Use of a 10 Points Visual Analogue Food Intake Scale for Children to Assess Intake: Prospective Study (CESAR)

October 4, 2023 updated by: University Hospital, Montpellier

In hospitalized children, undernutrition increases the length of hospitalization, aggravates the causal pathology, favors the occurrence of complications, and increases the cost of hospitalization. With a prevalence of 10 to 20%, undernutrition is therefore a major problem which, moreover, is largely under-diagnosed.

The evaluation of food intake has historically been based on the evaluation of food consumption by means of a food card or a food survey during the last 24 hours.

In adults, a rapid assessment tool has been developed, the SEFI® (Score Evaluation Facile des Ingestats), consisting of a visual analog scale (VAS) graduated from 0 to 10. It has been validated as being concordant with previous tools for the assessment of dietary intake in the general population and is now recommended for adults.
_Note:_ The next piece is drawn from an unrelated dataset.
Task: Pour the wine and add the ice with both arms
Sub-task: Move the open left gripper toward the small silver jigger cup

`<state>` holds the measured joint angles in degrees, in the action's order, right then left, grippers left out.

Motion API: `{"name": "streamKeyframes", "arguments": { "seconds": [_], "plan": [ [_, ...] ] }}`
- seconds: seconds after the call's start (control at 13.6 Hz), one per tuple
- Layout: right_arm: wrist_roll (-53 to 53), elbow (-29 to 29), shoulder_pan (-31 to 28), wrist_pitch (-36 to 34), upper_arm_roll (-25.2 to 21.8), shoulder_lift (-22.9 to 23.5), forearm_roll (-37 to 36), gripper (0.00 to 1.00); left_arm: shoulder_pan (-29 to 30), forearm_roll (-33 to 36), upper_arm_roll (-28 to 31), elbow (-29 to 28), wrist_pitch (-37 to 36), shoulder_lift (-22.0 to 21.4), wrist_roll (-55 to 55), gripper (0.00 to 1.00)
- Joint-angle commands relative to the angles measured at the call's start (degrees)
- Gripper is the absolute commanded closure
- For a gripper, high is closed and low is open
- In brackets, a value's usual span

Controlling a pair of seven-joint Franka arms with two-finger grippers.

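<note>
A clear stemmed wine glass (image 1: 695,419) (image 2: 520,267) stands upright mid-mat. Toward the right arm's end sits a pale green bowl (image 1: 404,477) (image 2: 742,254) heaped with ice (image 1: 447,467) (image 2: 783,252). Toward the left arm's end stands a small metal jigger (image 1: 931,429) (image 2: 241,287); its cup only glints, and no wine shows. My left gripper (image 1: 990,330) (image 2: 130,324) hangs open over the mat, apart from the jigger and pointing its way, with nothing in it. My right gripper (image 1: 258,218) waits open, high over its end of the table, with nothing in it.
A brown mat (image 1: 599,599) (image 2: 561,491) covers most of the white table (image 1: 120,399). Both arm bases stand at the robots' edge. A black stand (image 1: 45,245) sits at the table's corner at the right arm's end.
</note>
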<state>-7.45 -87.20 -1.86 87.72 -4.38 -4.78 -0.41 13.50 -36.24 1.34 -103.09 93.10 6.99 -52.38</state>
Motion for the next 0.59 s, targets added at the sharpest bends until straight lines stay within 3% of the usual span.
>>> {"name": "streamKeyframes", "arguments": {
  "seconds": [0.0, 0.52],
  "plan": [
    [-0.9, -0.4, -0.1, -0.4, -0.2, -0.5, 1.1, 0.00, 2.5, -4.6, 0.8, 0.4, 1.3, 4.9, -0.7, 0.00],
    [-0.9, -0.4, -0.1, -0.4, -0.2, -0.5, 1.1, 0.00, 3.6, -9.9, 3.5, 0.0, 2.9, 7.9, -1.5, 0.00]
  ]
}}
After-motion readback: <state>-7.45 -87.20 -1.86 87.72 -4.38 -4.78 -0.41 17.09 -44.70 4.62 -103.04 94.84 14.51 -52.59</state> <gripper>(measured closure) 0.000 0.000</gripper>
It allows early identification of a risk of undernutrition when the score is < 7/10.

We propose to evaluate the correlation between this 10-point analog scale (SEFI) and ingesta in children in relation to recommended energy intakes for age and weight.

Study Overview

Status

Terminated

Conditions

Detailed Description

Data collection at the foot of the bed during hospitalization or after the consultation on a data collection form.

Conventional admission of patients to the departments involved. Carrying out the study (questionnaire and measurements) in the room. It will not be necessary to move the patients. The weighing and measuring of patients is not different from the usual care carried out during an admission to hospital in the services concerned by the study. All anthropometric measurements correspond to the recommendations of good practice. Anthropometric measurements will be performed by the health care team.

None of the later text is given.